Print the lines in the listing below that fall between the line with "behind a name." and the line with "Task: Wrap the", those two lines included, exactly as they stand and with nothing else.
• • •
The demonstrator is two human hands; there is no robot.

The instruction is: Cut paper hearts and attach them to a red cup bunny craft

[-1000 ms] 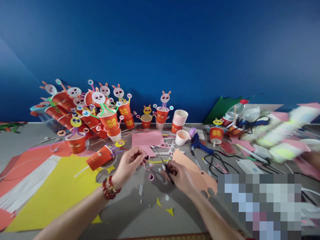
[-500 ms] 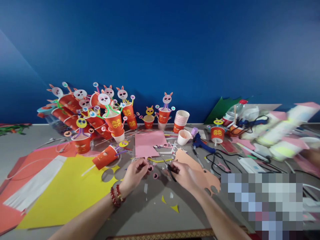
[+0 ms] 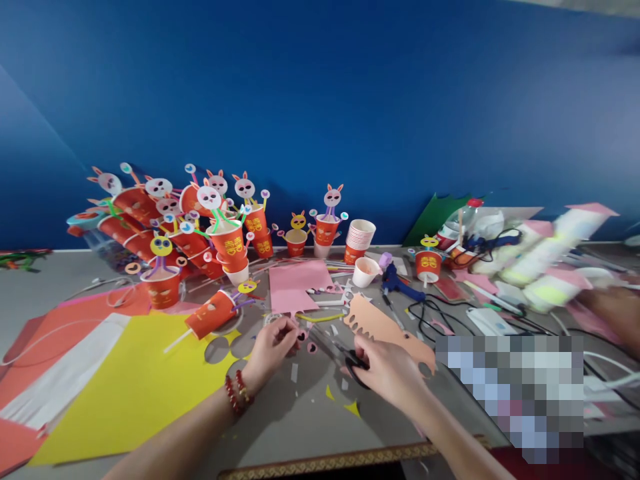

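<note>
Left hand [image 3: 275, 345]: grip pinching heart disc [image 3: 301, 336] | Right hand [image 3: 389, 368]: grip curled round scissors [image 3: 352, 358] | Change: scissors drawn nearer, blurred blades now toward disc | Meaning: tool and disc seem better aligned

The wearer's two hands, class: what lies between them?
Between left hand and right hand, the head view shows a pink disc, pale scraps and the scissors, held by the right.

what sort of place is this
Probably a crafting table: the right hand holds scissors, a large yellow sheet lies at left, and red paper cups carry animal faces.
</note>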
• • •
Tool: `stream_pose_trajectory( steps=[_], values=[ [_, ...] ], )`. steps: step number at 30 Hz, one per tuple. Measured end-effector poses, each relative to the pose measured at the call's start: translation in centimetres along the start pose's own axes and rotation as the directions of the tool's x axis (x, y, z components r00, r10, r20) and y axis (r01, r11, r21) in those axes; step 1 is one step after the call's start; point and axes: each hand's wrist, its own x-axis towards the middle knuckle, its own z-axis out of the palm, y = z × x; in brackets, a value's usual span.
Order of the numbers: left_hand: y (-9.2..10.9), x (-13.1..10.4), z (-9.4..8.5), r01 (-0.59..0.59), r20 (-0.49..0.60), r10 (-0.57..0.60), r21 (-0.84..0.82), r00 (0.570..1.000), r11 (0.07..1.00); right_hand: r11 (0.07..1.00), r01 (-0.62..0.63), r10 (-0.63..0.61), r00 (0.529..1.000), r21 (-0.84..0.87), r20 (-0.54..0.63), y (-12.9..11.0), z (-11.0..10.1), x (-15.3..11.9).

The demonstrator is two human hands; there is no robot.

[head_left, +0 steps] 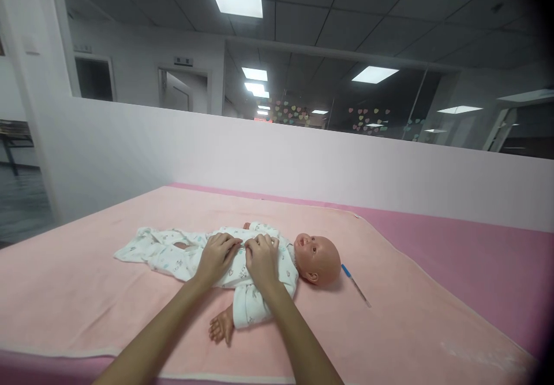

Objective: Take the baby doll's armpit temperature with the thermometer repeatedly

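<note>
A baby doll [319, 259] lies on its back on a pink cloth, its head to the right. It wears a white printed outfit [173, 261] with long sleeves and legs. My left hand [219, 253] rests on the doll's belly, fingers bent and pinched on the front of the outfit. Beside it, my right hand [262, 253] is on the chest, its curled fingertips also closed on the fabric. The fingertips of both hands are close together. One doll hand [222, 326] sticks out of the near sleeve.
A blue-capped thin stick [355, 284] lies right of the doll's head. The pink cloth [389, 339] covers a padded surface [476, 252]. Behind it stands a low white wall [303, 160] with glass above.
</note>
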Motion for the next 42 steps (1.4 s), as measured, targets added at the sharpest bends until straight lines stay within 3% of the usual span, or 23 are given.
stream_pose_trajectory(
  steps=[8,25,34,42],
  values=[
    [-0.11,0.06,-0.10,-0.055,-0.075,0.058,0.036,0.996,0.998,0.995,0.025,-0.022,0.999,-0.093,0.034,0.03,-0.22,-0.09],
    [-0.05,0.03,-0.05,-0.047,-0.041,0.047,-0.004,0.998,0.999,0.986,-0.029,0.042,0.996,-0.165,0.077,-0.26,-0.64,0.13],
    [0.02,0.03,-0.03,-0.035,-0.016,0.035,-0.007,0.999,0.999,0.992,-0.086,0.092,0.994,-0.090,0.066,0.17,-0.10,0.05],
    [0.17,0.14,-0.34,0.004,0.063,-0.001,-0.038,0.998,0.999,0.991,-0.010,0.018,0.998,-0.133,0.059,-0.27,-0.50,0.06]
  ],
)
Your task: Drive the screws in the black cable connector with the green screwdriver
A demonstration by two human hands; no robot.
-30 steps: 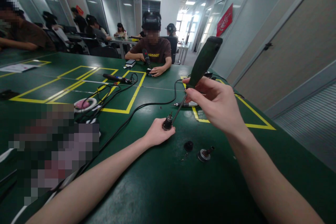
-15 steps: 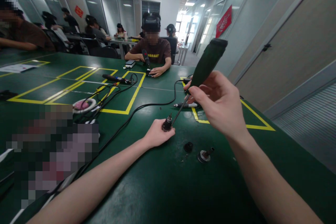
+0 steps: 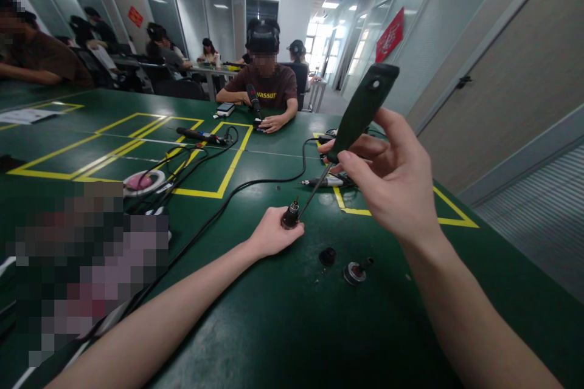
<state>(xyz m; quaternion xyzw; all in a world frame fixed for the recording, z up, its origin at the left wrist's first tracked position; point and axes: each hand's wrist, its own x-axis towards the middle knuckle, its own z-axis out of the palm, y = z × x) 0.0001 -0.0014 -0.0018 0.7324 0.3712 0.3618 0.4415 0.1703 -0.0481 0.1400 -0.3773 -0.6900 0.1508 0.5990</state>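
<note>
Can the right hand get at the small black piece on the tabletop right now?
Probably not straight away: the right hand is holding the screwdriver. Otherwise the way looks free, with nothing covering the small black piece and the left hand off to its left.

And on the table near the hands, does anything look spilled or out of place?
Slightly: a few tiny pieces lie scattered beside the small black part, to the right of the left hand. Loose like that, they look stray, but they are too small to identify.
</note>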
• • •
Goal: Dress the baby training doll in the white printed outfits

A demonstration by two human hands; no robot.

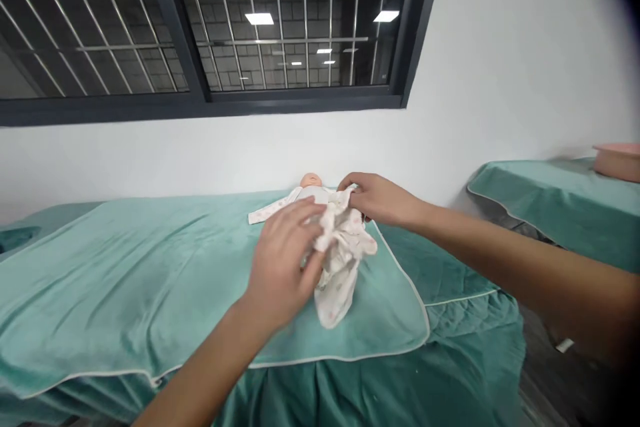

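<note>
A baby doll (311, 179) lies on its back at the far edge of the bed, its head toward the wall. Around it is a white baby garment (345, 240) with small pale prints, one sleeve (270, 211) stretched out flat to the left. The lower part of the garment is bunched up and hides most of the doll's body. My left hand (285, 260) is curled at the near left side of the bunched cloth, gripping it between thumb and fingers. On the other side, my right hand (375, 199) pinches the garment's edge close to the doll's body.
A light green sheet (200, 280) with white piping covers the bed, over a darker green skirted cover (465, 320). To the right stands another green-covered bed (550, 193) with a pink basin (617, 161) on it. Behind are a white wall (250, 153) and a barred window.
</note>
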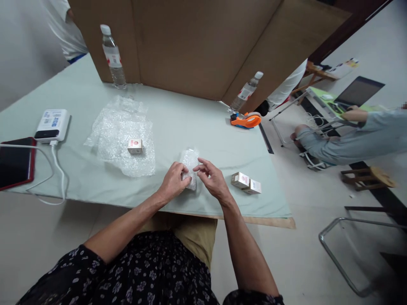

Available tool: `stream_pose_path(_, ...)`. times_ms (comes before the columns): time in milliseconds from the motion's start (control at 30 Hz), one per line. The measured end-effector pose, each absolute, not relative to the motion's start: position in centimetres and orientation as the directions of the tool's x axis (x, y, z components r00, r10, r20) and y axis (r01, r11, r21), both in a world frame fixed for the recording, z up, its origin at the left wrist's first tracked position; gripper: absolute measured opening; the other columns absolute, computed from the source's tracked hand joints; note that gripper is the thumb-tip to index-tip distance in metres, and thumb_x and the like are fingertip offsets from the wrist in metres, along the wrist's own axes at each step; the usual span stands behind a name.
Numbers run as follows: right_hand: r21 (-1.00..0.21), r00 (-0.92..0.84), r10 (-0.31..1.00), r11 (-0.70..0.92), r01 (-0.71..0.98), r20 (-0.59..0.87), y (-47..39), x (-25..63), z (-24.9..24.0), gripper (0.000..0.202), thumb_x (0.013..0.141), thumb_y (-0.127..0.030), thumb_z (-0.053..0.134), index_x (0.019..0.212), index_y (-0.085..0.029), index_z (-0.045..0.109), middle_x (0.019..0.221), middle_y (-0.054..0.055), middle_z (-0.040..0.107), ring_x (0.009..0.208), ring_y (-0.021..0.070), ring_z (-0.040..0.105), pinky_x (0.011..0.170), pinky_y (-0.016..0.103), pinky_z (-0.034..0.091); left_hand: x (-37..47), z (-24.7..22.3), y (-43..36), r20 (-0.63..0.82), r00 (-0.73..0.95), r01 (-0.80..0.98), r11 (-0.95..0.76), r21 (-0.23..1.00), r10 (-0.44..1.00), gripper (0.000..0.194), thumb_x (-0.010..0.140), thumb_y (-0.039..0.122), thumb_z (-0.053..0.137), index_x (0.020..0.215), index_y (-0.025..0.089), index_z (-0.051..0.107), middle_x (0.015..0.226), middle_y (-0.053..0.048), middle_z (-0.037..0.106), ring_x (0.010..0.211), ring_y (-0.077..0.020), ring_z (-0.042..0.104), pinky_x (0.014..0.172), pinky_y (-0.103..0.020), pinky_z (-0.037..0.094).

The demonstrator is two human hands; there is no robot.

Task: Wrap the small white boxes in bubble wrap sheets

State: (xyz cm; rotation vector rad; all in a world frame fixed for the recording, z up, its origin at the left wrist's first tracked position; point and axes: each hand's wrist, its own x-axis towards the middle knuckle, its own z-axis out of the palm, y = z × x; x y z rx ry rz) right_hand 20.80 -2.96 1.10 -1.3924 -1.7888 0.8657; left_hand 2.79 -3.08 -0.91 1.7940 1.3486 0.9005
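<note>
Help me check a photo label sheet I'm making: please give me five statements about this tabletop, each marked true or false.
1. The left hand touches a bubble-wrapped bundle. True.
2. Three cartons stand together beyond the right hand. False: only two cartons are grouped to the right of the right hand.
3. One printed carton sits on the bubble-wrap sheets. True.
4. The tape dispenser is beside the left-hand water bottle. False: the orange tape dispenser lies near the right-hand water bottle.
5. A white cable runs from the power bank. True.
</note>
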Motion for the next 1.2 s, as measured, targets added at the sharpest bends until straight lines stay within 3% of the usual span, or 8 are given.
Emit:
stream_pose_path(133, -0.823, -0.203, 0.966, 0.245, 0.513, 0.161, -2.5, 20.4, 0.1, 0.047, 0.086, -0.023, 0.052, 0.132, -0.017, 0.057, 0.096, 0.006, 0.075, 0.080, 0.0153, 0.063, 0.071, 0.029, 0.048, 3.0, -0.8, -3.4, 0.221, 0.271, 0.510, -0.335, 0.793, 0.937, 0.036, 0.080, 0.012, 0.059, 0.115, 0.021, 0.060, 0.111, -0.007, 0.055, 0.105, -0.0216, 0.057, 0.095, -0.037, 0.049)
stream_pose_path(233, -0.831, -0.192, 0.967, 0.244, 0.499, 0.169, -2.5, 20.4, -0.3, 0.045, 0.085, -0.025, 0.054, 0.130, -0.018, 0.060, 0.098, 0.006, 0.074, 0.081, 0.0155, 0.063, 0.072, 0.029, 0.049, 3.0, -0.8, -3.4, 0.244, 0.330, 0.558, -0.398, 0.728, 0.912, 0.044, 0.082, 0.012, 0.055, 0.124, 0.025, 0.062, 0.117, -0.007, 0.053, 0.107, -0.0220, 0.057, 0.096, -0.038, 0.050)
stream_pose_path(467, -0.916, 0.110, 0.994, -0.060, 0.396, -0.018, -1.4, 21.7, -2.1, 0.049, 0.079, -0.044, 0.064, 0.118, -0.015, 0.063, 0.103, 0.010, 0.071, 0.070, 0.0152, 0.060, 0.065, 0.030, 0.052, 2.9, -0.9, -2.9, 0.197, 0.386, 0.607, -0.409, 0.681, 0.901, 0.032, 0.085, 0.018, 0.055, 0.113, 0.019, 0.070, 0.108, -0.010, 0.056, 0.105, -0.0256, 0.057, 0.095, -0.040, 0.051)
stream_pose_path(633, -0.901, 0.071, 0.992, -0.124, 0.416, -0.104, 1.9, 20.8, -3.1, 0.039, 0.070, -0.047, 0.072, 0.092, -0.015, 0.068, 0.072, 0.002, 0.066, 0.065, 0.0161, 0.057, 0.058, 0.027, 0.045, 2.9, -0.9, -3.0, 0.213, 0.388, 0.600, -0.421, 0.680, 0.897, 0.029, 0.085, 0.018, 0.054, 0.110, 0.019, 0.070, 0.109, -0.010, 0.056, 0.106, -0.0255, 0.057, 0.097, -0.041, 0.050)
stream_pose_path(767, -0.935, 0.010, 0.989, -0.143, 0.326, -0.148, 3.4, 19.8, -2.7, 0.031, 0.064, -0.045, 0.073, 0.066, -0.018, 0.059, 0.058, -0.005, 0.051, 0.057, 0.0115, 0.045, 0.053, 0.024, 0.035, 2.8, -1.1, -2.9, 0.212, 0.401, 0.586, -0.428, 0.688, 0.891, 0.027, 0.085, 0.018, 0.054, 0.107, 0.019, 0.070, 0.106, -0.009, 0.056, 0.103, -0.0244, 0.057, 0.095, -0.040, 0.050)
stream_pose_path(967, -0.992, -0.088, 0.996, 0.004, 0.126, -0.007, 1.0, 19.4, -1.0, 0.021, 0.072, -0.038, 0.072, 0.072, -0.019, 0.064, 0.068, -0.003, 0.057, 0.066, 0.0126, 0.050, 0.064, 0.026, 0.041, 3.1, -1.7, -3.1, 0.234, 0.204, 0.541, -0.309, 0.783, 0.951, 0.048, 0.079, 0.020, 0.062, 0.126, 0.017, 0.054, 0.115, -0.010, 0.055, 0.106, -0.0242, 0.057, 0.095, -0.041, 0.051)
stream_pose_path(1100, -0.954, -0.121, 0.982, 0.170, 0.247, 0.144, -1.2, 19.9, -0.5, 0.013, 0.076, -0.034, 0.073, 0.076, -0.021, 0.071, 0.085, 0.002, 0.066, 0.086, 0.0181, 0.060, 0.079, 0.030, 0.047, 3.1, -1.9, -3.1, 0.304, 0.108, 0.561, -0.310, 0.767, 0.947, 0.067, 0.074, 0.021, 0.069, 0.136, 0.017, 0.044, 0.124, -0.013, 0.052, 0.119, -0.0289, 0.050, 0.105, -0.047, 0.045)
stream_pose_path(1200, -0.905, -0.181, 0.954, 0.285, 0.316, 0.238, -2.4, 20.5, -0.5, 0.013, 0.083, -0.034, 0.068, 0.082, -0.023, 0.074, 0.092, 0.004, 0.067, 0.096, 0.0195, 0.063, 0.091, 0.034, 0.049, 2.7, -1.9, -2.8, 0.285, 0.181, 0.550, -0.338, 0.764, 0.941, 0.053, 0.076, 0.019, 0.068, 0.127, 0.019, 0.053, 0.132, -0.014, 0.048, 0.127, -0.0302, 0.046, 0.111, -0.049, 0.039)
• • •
## Response below
Available tool: `stream_pose_path(_, ...)`. times_ms (comes before the columns): time in milliseconds from the motion's start (control at 30 Hz), one per line. The measured end-effector pose, each absolute, not relative to the motion's start: position in centimetres and orientation as the directions of the tool's x axis (x, y, z components r00, r10, r20) and y axis (r01, r11, r21), both in a world frame fixed for the recording, z up, its origin at the left wrist's first tracked position; gripper: absolute measured opening; the other columns absolute, computed from the source's tracked hand joints; note that gripper is the thumb-tip to index-tip distance in metres, and thumb_x and the like are fingertip offsets from the wrist in metres, along the wrist's own axes at each step; the usual span stands behind a name.
Numbers run as follows: right_hand: r21 (-1.00..0.21), r00 (-0.92..0.84), r10 (-0.31..1.00), r11 (-0.70..0.92), r01 (-0.71..0.98), r20 (-0.59..0.87), y (-47..39), x (-25..63), z (-24.9..24.0), gripper (0.000..0.202), thumb_x (0.013..0.141), thumb_y (-0.127..0.030), thumb_z (-0.053..0.134), index_x (0.019..0.212), index_y (-0.085..0.029), index_z (-0.045..0.109), middle_x (0.019..0.221), middle_y (-0.054..0.055), middle_z (-0.040..0.107), ring_x (0.009..0.208), ring_y (-0.021..0.070), ring_z (-0.040..0.105), pinky_x (0.011..0.170), pinky_y (-0.016..0.103), pinky_z (-0.034..0.091); left_hand: x (-37..47), z (-24.7..22.3), y (-43..36), r20 (-0.63..0.82), r00 (-0.73..0.95), r01 (-0.80..0.98), r11 (-0.95..0.76), r21 (-0.23..1.00), r10 (-0.44..1.00), gripper (0.000..0.194), thumb_x (-0.010..0.140), thumb_y (-0.039..0.122), thumb_z (-0.053..0.137), index_x (0.020..0.215), index_y (-0.025..0.089), index_z (-0.051..0.107), middle_x (0.015..0.226), middle_y (-0.053..0.048), middle_z (-0.037..0.106), ring_x (0.010..0.211), ring_y (-0.077..0.020), ring_z (-0.042..0.104), pinky_x (0.014..0.172), pinky_y (-0.103..0.020), pinky_z (-0.037..0.094).

The demonstrator is two human hands; there is no robot.

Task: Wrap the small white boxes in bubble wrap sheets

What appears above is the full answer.